=== DATA FOR THIS TASK ===

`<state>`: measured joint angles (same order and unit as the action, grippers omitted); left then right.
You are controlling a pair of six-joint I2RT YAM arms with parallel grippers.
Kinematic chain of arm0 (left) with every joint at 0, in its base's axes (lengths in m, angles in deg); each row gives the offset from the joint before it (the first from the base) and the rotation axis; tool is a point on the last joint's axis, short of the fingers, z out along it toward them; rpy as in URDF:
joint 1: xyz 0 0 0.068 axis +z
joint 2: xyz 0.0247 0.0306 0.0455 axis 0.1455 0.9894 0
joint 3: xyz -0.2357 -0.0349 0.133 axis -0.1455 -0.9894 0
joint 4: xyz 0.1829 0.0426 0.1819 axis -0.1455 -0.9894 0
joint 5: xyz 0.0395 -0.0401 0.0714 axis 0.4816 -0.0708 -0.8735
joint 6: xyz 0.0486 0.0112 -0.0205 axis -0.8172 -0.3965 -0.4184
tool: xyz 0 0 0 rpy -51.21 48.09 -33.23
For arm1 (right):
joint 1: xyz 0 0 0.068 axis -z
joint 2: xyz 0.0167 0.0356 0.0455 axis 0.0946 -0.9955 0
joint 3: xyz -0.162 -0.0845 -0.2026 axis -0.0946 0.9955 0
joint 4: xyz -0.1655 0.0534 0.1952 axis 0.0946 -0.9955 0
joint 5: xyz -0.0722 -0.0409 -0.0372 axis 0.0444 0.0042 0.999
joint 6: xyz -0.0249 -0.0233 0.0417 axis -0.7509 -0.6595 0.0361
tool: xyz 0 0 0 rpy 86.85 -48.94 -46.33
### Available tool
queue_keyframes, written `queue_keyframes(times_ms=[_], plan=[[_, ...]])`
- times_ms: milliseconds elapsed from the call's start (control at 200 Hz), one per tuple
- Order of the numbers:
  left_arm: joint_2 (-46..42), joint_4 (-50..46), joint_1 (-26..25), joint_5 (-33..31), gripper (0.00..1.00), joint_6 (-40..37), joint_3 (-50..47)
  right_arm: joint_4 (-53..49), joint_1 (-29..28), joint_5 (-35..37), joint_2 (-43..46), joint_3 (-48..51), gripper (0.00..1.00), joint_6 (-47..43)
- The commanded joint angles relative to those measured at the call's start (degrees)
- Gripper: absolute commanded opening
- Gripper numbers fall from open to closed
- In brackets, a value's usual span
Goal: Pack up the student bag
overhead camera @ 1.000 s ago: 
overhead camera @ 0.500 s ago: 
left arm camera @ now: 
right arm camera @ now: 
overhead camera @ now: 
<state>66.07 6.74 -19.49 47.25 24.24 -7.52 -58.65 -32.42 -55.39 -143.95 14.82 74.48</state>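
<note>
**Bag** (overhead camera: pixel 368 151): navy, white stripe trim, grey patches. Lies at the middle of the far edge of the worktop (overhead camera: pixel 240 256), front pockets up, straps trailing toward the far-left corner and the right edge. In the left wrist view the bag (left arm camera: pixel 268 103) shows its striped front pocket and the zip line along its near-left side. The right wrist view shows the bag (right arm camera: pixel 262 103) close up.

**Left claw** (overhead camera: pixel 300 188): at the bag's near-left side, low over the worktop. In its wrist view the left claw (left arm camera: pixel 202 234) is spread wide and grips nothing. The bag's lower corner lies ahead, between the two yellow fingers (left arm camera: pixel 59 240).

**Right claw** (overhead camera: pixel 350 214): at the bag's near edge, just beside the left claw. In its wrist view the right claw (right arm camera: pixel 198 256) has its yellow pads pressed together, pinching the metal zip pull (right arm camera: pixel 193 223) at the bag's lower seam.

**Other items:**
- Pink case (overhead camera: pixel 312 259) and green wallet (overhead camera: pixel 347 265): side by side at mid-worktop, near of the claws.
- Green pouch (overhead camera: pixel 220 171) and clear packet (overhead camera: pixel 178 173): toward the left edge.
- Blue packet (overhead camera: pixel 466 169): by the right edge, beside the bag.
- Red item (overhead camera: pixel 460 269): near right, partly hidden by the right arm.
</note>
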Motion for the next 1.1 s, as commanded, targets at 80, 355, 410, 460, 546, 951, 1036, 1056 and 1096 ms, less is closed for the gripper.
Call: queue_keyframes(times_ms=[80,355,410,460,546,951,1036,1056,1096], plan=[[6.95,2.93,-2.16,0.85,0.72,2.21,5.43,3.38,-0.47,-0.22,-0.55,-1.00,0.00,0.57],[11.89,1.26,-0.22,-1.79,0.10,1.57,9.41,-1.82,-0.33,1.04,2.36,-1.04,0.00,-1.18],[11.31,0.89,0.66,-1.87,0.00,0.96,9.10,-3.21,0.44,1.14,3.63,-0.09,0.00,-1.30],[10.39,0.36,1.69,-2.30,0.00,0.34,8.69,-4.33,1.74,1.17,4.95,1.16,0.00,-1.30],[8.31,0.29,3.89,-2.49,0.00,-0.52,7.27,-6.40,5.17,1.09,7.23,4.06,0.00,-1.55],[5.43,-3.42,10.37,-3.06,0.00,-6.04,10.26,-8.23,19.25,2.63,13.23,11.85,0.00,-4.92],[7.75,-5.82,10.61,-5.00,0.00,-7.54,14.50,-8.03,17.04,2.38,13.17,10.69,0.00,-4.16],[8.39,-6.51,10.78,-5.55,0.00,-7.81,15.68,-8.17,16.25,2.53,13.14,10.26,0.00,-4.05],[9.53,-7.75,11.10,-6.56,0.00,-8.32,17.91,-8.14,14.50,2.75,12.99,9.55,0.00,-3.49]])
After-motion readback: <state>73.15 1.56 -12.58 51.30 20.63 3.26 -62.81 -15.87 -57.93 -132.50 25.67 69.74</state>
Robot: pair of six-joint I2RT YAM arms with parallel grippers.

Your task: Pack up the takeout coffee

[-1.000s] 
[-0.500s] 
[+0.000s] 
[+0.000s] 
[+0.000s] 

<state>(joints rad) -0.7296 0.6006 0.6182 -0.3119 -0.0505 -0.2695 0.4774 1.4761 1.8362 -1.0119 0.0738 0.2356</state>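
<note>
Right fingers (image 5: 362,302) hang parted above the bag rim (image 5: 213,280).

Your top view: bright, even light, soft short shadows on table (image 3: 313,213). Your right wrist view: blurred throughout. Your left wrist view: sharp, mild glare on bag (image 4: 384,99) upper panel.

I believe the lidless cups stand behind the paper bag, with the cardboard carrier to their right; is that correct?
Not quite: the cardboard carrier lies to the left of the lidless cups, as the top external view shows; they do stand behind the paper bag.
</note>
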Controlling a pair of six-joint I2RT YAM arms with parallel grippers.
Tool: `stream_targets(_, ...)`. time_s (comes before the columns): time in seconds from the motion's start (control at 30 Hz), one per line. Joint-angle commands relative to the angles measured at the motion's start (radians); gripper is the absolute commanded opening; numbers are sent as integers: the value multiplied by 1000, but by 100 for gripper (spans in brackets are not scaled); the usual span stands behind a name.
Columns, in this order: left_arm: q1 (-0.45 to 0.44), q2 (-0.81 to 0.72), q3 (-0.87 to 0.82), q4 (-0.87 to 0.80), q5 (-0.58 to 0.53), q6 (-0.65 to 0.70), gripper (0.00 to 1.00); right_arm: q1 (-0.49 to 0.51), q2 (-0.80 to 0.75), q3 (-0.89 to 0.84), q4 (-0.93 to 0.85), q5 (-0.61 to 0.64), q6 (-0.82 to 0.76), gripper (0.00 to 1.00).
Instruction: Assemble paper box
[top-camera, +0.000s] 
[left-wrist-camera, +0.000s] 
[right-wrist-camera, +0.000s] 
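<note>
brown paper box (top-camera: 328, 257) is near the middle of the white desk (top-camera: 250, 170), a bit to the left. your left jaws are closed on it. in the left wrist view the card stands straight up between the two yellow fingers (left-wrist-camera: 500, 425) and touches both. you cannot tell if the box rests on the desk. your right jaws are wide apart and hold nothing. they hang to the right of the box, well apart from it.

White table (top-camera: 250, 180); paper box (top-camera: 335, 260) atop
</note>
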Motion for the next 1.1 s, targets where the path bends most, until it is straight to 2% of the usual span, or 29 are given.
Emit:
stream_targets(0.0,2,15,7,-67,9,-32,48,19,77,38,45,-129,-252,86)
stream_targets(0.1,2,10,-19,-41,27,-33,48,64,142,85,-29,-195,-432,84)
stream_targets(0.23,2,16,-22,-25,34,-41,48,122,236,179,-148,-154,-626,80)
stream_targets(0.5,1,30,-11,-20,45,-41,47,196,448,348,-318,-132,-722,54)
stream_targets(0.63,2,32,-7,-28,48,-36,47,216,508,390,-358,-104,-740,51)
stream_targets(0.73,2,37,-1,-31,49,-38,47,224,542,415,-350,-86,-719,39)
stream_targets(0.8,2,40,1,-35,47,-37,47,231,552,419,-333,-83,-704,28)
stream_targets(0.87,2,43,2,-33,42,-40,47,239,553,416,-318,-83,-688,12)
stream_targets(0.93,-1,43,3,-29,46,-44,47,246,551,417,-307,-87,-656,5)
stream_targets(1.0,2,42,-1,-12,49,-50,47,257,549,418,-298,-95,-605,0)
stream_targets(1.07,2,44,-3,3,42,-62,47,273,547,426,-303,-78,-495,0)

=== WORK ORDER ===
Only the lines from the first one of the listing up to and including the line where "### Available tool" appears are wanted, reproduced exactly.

=== TASK SOLUTION ===
`<state>`: measured joint angles (same order and unit as the action, grippers omitted); left then right.
You are controlling a pair of six-joint I2RT YAM arms with parallel grippers.
Kinematic chain of arm0 (left) with every joint at 0, in its base's axes (lengths in m, angles in deg); each row gives the offset from the joint before it (the first from the base) and the rotation axis; tool is a point on the last joint's axis, short of the fingers, z out along it toward them; rpy as in URDF:
joint 1: xyz 0 0 0.068 axis +z
joint 2: xyz 0.0247 0.0306 0.0455 axis 0.1455 0.9894 0
joint 3: xyz -0.2357 -0.0349 0.133 axis -0.1455 -0.9894 0
joint 4: xyz 0.1829 0.0426 0.1819 axis -0.1455 -0.9894 0
joint 5: xyz 0.0395 -0.0401 0.0714 axis 0.4816 -0.0708 -0.8735
joint 6: xyz 0.0486 0.0112 -0.0205 axis -0.8172 -0.3965 -0.4184
tool: xyz 0 0 0 rpy -51.21 48.09 -33.23
For arm1 (right):
joint 1: xyz 0 0 0.068 axis -z
joint 2: xyz 0.0167 0.0356 0.0455 axis 0.0946 -0.9955 0
joint 3: xyz -0.162 -0.0845 -0.2026 axis -0.0946 0.9955 0
joint 4: xyz -0.1655 0.0534 0.1952 axis 0.0946 -0.9955 0
joint 5: xyz -0.0722 -0.0409 -0.0372 axis 0.0444 0.0042 0.999
joint 6: xyz -0.0249 -0.0233 0.0417 axis -0.7509 -0.6595 0.0361
tool: xyz 0 0 0 rpy 86.85 -48.94 -46.33
### Available tool

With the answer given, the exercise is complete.